Create a rule pattern for EC2 state change events

  1. Open the Amazon EventBridge console.
  2. In the navigation pane, choose Rules.
  3. Choose Create rule.
  4. Enter a name and description for the rule. For example, name the rule TestRule.
  5. For Event bus, choose the event bus that you want to associate with this rule. If you want this rule to match events that come from your account, select default.

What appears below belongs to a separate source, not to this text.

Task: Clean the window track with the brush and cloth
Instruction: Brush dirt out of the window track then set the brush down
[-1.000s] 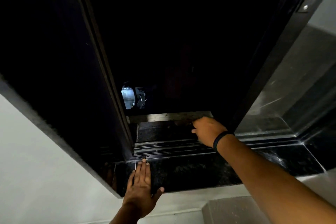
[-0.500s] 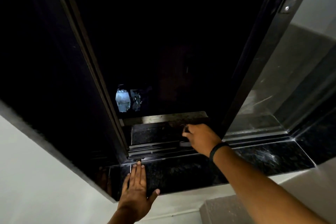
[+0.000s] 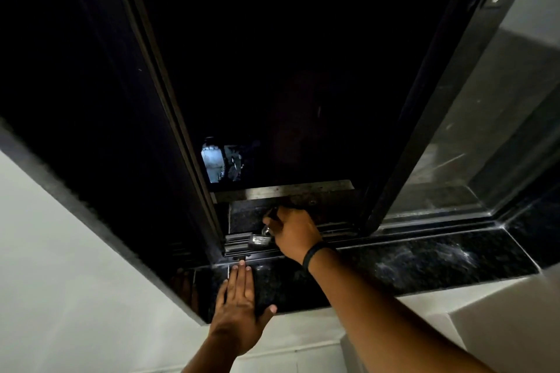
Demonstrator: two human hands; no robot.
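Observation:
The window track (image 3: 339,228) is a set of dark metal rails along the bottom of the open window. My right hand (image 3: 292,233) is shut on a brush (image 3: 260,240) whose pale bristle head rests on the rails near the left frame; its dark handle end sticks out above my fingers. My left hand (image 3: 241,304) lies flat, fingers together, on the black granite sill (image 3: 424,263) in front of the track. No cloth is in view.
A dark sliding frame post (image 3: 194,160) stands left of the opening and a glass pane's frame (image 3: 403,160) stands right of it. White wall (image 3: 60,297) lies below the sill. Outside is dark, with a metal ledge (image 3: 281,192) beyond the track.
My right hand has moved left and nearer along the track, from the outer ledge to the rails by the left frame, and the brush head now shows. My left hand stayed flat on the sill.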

When an AWS service in your account emits an event, it always goes to your account's default event bus.
  6. For Rule type, choose Rule with an event pattern.
  7. Choose Next.
  8. For Event source, choose AWS events or EventBridge partner events.
  9. For Event pattern, choose AWS services under Event source.
  10. Under AWS service, select EC2.
  11. Under Event type, select EC2 Instance State-change Notification.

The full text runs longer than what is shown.